After entering some high-performance driving events, Dr. Jerome took himself off to school again, this time to the Skip Barber Racing School, to learn the finer points of braking, lane changes and regaining control of a spinning car.

He switched to racing formula cars “one-seaters that weigh just a couple hundred pounds ” and “spec” cars, which are street cars modified to racing specifications. He started entering more than a dozen events a year, although he’s had to back off from that pace lately. The birth of his son, he jokes, “chewed up some of the budget,” and a job switch left him with less time off.

For Dr. Jerome, racing helps relieve the stress of practicing medicine. “It’s much less cerebral, although you always have to calculate the risk involved in making any move,” he says about racing. “And it’s definitely more physically demanding.” Unless you’re racing street cars that have power brakes, he explains, your legs have to supply all the braking power, while dealing with G forces and heat.

And while the weight of the automobile stays the same, he says, any weight he gains can cost him fractions of minutes or miles. He stays in shape by working out and running.

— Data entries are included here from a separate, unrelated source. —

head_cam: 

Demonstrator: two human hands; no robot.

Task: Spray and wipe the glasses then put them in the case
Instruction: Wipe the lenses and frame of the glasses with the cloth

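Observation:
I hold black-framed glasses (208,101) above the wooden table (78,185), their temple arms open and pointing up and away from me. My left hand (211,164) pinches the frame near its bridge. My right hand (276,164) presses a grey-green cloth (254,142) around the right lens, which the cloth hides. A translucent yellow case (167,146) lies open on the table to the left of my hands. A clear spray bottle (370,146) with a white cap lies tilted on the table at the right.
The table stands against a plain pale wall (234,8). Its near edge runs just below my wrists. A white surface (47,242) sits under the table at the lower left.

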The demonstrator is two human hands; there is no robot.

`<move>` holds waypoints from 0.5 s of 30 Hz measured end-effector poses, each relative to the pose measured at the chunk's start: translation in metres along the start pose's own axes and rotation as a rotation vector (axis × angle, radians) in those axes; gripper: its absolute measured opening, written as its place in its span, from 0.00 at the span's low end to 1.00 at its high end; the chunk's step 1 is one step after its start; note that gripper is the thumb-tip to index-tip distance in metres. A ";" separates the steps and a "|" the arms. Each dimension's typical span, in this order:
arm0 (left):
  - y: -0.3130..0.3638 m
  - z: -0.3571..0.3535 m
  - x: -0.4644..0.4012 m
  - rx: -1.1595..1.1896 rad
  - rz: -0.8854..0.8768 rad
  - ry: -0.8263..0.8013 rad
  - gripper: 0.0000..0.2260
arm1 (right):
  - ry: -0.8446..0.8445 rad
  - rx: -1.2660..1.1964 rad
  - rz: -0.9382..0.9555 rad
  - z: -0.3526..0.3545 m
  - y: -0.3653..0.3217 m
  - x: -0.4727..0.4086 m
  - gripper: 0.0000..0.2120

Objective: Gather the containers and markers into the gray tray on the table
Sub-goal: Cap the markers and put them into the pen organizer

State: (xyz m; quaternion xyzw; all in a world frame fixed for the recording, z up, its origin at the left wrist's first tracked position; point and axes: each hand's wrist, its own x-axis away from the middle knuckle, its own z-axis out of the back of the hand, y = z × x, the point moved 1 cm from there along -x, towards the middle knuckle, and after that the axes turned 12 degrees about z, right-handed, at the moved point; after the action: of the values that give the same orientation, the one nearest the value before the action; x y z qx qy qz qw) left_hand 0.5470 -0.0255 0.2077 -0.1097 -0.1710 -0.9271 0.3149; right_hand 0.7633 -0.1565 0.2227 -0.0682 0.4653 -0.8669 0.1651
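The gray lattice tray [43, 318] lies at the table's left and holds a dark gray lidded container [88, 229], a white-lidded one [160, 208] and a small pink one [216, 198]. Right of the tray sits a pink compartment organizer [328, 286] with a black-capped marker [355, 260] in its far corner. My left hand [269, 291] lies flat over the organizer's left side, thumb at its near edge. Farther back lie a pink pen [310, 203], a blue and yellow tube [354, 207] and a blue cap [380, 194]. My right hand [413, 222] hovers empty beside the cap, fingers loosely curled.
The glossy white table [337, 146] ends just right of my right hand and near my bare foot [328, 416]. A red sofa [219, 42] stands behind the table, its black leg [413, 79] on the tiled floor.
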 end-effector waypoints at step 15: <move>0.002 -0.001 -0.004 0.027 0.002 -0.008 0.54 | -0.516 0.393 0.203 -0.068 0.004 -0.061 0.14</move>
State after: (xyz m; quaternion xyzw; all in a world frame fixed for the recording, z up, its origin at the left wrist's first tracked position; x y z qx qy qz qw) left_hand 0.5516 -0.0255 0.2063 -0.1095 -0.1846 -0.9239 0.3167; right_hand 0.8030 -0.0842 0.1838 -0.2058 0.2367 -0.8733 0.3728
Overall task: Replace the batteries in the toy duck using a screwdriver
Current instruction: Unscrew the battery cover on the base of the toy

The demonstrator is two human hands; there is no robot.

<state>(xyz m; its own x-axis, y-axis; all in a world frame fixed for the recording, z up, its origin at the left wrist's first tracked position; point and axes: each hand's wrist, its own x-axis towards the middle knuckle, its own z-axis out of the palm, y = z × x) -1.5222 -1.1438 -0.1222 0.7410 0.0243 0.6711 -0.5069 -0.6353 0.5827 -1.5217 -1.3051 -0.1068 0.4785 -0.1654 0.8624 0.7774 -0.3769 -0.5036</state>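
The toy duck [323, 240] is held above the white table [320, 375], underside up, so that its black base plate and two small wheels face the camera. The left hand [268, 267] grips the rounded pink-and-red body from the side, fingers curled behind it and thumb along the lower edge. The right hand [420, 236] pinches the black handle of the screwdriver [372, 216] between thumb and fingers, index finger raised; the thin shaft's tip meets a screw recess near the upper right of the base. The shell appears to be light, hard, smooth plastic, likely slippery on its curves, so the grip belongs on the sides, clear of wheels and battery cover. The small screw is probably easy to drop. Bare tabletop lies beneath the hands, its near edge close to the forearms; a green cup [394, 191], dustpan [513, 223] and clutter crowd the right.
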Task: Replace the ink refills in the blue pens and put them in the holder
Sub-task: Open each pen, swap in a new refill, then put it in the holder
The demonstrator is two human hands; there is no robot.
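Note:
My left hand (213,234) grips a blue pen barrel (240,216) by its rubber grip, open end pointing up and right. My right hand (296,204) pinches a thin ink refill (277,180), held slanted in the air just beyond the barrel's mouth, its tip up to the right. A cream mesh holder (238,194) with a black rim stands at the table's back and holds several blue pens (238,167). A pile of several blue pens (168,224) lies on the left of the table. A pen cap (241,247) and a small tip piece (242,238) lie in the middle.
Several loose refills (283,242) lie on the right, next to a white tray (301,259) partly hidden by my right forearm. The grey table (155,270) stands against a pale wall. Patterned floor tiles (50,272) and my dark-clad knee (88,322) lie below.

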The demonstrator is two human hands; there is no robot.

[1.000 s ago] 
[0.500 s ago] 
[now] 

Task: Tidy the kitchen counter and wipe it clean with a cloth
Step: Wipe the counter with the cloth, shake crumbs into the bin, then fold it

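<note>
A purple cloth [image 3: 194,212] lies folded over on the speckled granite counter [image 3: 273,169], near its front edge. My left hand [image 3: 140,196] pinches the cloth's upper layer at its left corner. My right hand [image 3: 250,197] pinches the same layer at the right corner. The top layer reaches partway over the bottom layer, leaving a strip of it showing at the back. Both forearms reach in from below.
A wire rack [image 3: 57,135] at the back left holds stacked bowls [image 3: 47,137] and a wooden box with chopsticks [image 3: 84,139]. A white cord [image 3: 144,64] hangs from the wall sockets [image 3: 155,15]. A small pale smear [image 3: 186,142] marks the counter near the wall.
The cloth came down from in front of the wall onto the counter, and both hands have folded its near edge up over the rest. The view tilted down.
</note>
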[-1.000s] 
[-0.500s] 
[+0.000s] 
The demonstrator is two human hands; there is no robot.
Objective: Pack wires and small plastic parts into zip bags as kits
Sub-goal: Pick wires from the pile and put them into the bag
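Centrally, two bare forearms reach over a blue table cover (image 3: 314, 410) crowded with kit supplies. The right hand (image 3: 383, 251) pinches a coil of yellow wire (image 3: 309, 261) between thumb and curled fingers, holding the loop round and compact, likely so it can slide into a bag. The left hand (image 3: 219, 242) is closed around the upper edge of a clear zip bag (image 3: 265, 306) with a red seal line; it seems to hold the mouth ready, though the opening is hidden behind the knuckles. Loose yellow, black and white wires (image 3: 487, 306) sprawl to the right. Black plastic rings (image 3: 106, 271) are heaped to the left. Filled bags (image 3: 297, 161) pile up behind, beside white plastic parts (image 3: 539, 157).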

That’s particularly an issue because, topping six feet, he’s much taller than many drivers he competes against. And at 35, he adds, he’s “ancient” compared to most drivers, some of whom are teenagers.

Still, Dr. Jerome says that he would jump at the chance to get a sponsor, turn professional and leave medicine, at least for a while. But he’s also realistic enough to know that earning a living through racing isn’t easy.

“To make money in racing, you have to get better,” Dr. Jerome says. “But to get better, you have to practice and invest more time and money, until you get someone else to pick up the tab.”